Il est important de reconnaître que les Juifs représentent une proportion assez faible de la population et des électeurs américains, au niveau national et dans la plupart des États.
D’un point de vue strictement « politique pratique », le vote juif n’est pas susceptible de faire une énorme différence dans l’élection présidentielle, même si Trump parvenait à faire passer davantage de juifs du côté républicain de l’échiquier politique.
Les estimations en cours de Gallup montrent qu’environ 2% des adultes américains (ceux âgés de 18 ans et plus) identifient leur religion comme juive. Pour être plus précis, un agrégat d’enquêtes Gallup menées en 2018 montre 1,9% d’identification juive, et plus de 18 000 interviews Gallup menées jusqu’à présent cette année montrent que 2,0% de la population s’identifie comme juive.
Une analyse de l’identification juive effectuée par le Pew Research Center en 2013 a montré qu’en plus des 1,8% d’adultes américains qui identifiaient leur religion comme juive (très similaire à l’estimation de Gallup), un autre petit pourcentage d’Américains qui ne disaient pas initialement que leur religion était juive identifiaient leur héritage séculaire comme juif. Selon cette recherche, au maximum 2,2% de la population adulte américaine a une certaine base d’auto-identification juive.

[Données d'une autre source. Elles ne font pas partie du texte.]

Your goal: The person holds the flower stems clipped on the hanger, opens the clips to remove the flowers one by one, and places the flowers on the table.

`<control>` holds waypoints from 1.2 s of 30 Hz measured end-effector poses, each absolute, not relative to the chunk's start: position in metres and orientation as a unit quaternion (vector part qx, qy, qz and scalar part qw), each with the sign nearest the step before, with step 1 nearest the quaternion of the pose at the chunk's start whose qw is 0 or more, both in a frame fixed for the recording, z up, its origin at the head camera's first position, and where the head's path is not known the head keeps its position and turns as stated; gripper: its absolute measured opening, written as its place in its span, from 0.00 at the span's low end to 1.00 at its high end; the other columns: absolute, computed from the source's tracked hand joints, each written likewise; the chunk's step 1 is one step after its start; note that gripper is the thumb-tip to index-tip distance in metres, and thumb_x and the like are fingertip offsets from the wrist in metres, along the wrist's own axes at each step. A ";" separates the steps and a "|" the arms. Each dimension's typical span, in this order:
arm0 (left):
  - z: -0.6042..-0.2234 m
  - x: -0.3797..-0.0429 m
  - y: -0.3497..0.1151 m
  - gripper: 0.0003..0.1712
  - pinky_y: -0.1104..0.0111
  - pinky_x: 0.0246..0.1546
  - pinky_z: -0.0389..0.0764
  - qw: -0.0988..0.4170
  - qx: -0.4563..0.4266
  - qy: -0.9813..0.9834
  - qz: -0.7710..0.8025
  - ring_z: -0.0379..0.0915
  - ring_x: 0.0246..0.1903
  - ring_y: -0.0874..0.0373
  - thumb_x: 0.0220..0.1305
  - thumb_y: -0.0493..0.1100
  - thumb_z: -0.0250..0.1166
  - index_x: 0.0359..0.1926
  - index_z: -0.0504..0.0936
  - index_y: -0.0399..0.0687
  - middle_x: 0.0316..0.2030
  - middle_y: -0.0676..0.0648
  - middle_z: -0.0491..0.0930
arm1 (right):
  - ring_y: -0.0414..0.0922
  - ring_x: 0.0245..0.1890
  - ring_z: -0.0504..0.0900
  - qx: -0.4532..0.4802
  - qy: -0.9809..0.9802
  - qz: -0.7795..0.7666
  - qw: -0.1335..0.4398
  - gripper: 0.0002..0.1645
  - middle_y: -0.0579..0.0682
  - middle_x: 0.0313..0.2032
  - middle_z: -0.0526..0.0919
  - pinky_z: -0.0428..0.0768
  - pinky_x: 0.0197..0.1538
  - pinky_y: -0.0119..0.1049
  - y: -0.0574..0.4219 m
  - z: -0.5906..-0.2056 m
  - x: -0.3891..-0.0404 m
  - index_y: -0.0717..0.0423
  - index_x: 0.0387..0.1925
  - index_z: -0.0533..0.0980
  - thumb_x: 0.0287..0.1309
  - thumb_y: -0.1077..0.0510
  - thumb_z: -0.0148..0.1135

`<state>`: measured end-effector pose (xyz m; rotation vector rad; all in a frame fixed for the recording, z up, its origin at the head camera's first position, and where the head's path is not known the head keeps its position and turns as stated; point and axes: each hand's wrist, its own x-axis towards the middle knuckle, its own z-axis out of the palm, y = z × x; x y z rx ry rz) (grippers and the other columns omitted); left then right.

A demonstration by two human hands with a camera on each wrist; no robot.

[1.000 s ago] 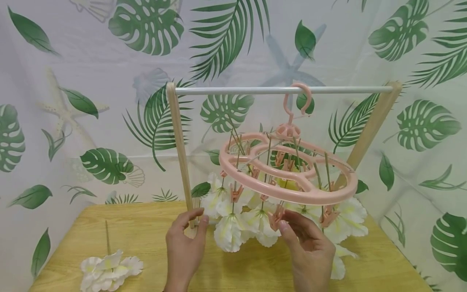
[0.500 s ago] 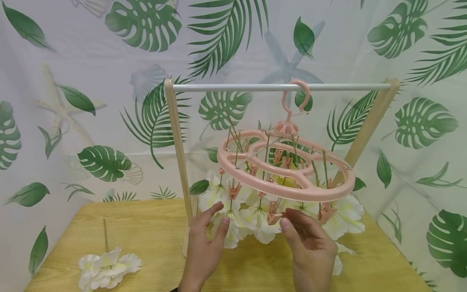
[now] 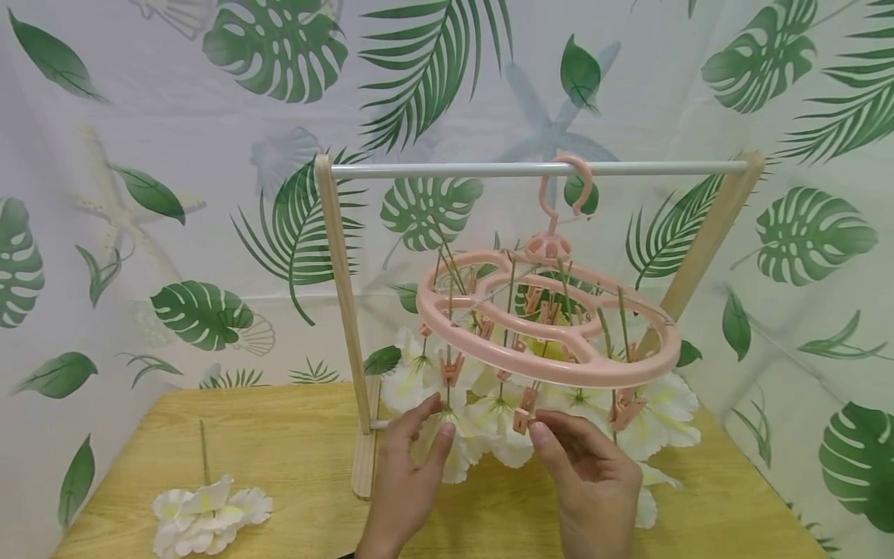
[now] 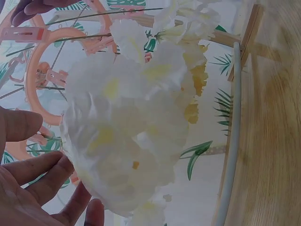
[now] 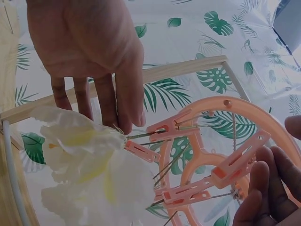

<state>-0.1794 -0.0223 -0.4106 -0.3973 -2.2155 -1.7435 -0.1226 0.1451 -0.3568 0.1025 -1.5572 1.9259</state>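
Note:
A round pink clip hanger (image 3: 552, 373) hangs by its hook from a rail, and its pegs hold white artificial flowers heads-down, their stems poking up through the ring. My right hand (image 3: 597, 473) pinches the lower end of a front clothespin (image 3: 525, 411) on this hanger between thumb and fingertips. To its left, my left hand (image 3: 412, 466) is beside a hanging white flower (image 4: 122, 127), thumb and forefinger spread apart. In the right wrist view, the left hand's long fingers (image 5: 108, 103) extend down behind that flower's head, close to its stem.
A wooden stand with a white rail (image 3: 447, 169) carries the hanger; its left foot (image 3: 365, 466) rests on the wood-grain table (image 3: 279, 435). One loose white flower (image 3: 209, 512) lies on the table at the left. A leaf-print sheet (image 3: 209, 155) covers the walls behind.
My left hand has moved right, from beside the stand's left post to the hanging flower. My right hand keeps its pinch on the clothespin, which has tilted slightly.

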 end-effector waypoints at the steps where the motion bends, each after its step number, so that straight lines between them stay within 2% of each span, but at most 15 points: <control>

La population des Juifs en Amérique, comme c’est le cas pour les protestants, les catholiques et ceux qui n’ont pas de religion, est distribuée de manière disproportionnée dans les États.

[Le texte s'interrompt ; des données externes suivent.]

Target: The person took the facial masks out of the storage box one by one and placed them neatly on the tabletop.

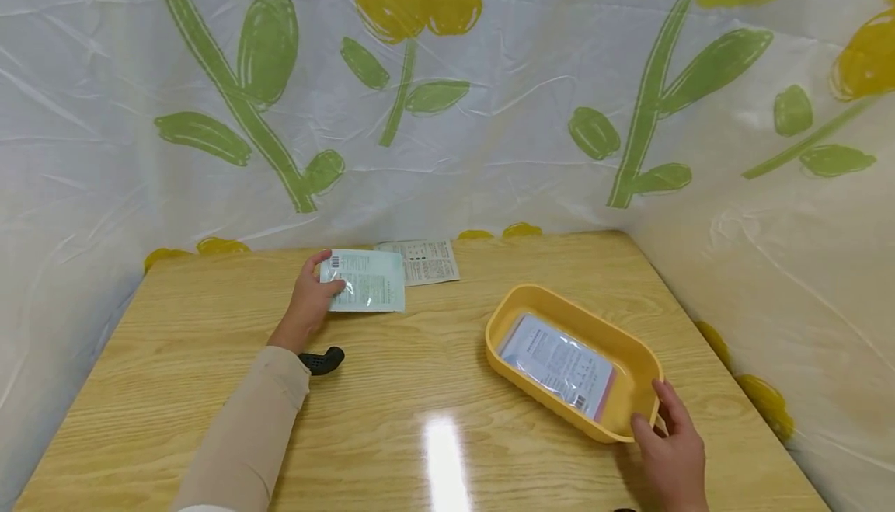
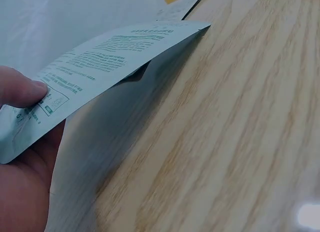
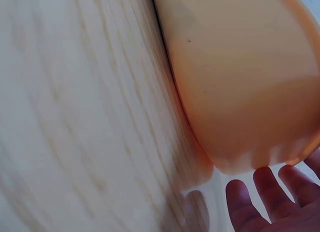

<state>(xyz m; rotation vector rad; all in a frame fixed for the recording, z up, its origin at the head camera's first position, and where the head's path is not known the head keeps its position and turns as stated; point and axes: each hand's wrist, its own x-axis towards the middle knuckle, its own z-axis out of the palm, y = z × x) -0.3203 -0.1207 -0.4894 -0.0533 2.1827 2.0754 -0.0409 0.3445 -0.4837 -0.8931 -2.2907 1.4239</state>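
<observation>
My left hand (image 1: 311,294) pinches a pale green sachet (image 1: 367,283) by its left side, thumb on the printed face and fingers beneath. In the left wrist view the sachet (image 2: 110,62) slants just above the wood. Half behind it lies a printed paper packet (image 1: 433,261) at the table's back edge. At the right, my right hand (image 1: 671,442) grips the near right end of a yellow plastic basket (image 1: 573,306), thumb over the rim. Its fingertips meet the outer wall in the right wrist view. Inside the basket lies a white printed packet with a pink edge (image 1: 559,364).
A wooden table (image 1: 391,388) carries everything. A black curved piece (image 1: 323,361) shows beside my left wrist. White flowered cloth (image 1: 489,139) hangs along the back and both sides.
</observation>
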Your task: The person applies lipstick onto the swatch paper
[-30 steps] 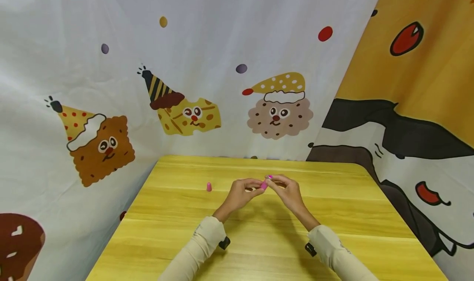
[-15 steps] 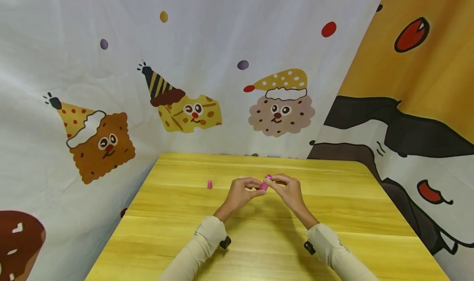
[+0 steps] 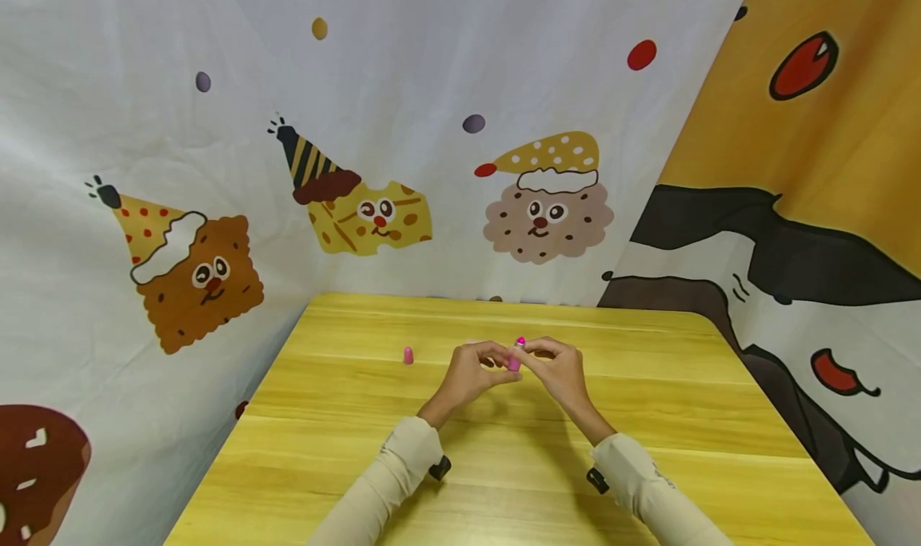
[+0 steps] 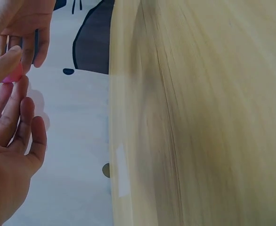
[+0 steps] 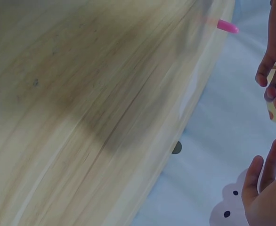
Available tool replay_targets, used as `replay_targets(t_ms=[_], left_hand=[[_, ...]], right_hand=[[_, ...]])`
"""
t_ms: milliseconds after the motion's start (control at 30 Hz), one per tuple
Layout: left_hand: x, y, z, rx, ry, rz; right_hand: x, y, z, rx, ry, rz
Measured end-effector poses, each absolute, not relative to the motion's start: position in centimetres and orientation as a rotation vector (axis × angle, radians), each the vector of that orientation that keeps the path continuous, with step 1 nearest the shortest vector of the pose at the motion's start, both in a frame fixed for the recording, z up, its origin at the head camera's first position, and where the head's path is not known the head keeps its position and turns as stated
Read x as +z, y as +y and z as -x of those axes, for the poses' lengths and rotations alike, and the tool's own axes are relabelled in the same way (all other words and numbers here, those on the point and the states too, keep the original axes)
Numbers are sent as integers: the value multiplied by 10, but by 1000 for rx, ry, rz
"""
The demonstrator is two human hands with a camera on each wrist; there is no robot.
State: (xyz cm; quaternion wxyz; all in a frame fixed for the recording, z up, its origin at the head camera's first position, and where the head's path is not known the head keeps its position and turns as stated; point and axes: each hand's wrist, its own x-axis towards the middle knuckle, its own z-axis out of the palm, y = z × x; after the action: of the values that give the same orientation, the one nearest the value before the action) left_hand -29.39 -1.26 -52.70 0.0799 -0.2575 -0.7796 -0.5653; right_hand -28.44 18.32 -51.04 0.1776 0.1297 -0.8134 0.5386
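Note:
A small pink lipstick with a silver collar and bright pink tip stands nearly upright above the table, between both hands. My left hand pinches its pink base between thumb and fingers. From the other side, my right hand also holds it by thumb and fingertips, just under the tip. The left wrist view shows a bit of the pink lipstick beside a thumb, the rest hidden by fingers. To the left, a pink rounded lipstick cap stands alone on the table.
The wooden table reaches back to a white curtain printed with cartoon food. A yellow-and-black patterned cloth hangs on the right. Both forearms wear beige sleeves, each with a small black wrist device.
The lipstick has turned a little more upright, and its silver collar and pink tip show more clearly between the fingers. The whole head view has shifted slightly upward; the cap stays in place.

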Motion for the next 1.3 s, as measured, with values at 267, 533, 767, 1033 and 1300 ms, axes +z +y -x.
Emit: replay_targets(t_ms=[267,533,767,1033,1300], left_hand=[[-525,-11,293,-1677,-2344,764],[-526,-14,294,-1715,-2367,771],[-525,-13,293,-1712,-2365,790],[-524,-13,295,-1652,-2369,806],[-525,-14,296,-1650,-2364,830]], right_hand=[[-511,180,283,1596,-2332,-362],[-518,187,280,1690,-2432,-479],[-517,188,281,1727,-2404,-492],[-516,187,285,1653,-2361,-490],[-516,185,284,1672,-2327,-487]])
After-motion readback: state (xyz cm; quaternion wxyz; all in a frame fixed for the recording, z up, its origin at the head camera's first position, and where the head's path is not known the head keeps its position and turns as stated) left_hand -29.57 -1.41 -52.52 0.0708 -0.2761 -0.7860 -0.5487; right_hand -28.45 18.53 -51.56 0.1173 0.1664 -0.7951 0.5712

En examinant la composition religieuse des adultes âgés de 18 ans et plus dans les 50 États, la représentation juive la plus élevée se trouve à New York, avec 8%, suivie de quatre autres États – New Jersey, Massachusetts, Connecticut et Maryland – où elle se situe entre 6% et 4%. (Ces estimations sont basées sur les entretiens menés par Gallup auprès de plus de 130 000 adultes en 2017). À l’autre extrémité du spectre, les Juifs représentent moins d’un demi de 1 % de la population adulte dans 11 États : Iowa, Nebraska, Mississippi, Louisiane, Oklahoma, Wyoming, Utah, Idaho, Arkansas, Virginie-Occidentale et Dakota du Nord.
Sur la base des élections présidentielles passées, le groupe d’États ayant la plus forte probabilité de votes populaires serrés l’année prochaine – les swing states classiques – comprend l’Arizona, la Floride, le Maine, le Michigan, le Minnesota, le New Hampshire, la Caroline du Nord, la Pennsylvanie et le Wisconsin. L’analyse par Gallup, État par État, des préférences religieuses en 2017 montre que les juifs, en pourcentage de la population adulte, sont au-dessus de la moyenne nationale dans seulement deux d’entre eux : La Floride (3 %) et la Pennsylvanie (2,3 %).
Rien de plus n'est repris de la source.